Where To Start
If you’ve decided to launch a Direct Primary Care practice, you’re probably no longer asking if you should do it. You’re asking what to do first.
Business formation, compliance, technology, vendors, pricing, office setup, and operations all matter. But when everything feels important, it is hard to know where to start. Medical school trained you to care for patients, not to start a practice. That’s where we come in to help.
The good news is that the early steps are straightforward. Like any healthy small business, a strong DPC launch begins with clarity.
Step 1: Clarify Your Practice
Before you choose software, compare vendors, or tour office space, define the practice you want to build. This will be the foundation for every decision that follows.
Start with these questions:
- Who do you want to serve?
- How do you want to practice?
- What do you want this business to make possible in your life?
Write your answers in plain language. You may want to serve working families, offer unhurried visits and same-day access, and build a schedule that gives you more time with patients and more margin at home. That clarity becomes your filter for pricing, staffing, services, space, and growth.

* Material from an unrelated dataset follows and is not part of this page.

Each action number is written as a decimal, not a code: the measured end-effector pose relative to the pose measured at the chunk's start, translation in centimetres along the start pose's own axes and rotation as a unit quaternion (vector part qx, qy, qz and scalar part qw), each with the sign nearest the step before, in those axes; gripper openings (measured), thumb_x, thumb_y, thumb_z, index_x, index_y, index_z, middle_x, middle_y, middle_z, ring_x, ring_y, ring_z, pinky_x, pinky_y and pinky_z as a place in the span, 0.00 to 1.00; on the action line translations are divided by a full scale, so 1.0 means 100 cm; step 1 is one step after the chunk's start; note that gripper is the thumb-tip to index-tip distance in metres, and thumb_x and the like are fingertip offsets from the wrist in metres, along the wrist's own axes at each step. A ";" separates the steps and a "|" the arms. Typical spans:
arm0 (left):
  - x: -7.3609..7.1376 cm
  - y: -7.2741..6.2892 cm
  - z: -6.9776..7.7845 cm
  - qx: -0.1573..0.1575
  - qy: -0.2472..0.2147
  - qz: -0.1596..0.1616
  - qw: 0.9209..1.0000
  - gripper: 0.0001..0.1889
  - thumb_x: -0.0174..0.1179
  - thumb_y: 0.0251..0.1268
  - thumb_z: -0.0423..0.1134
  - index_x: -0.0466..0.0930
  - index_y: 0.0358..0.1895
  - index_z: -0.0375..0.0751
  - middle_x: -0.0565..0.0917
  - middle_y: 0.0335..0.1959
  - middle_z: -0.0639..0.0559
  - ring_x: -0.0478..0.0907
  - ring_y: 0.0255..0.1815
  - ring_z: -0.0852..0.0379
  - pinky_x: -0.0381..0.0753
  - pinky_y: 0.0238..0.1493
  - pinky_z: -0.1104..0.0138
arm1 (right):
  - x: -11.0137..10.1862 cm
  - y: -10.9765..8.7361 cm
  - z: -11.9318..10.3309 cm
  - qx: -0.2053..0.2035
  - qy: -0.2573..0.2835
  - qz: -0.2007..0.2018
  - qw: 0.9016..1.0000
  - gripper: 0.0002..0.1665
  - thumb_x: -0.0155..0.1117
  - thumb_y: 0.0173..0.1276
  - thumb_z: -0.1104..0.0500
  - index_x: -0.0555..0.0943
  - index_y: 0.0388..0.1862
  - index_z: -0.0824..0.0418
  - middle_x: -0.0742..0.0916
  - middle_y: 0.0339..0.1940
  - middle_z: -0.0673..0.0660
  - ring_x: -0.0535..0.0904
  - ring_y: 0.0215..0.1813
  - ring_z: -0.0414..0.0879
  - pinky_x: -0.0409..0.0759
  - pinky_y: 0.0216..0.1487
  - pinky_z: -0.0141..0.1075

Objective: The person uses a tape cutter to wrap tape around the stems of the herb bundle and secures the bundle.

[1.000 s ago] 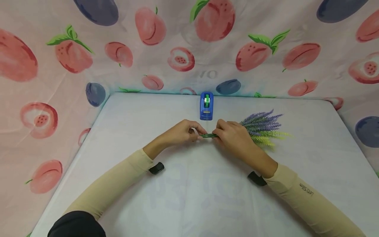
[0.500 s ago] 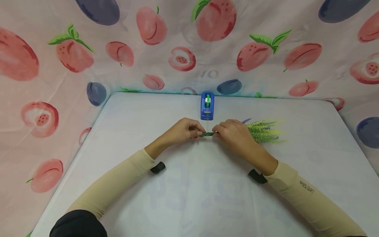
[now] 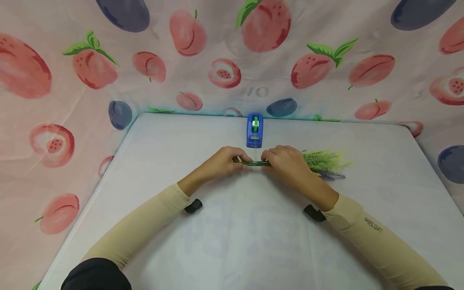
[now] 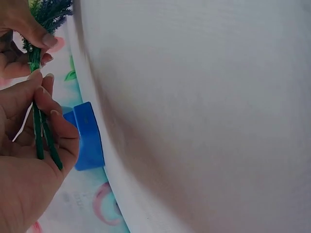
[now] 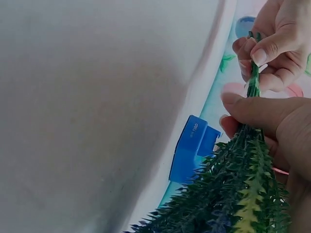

Be careful not to build around someone else’s model before clarifying your own. A practice that works for another doctor may reflect a different market, personality, or definition of success. Borrow ideas, but do not borrow an identity.
Step 2: Build Around Honest Numbers
You do not need a perfect spreadsheet. You need a clear financial picture that helps you make decisions with confidence.
Sketch out a simple financial model using:
- Expected Membership Pricing
- Target Panel Size
- Estimated Business Expenses
- Desired Income
The goal is not precision on day one. It is clarity. A simple financial model shows whether your plan is lean and workable, or whether something needs to change before you invest time and money in the wrong places.
This is also where copying another practice can create problems. Pricing, staffing, and space should flow from your market and your goals, not from another physician’s website.
Take the next right step
If you are serious about launching your DPC practice, do not try to solve everything this week.
Set aside 45 minutes to work through the steps above.
Once complete, you will be able to answer these three questions with confidence:
- Who am I building this practice for?
- What kind of care experience do I want to deliver?
- Is this model financially viable?
This exercise alone can create real momentum!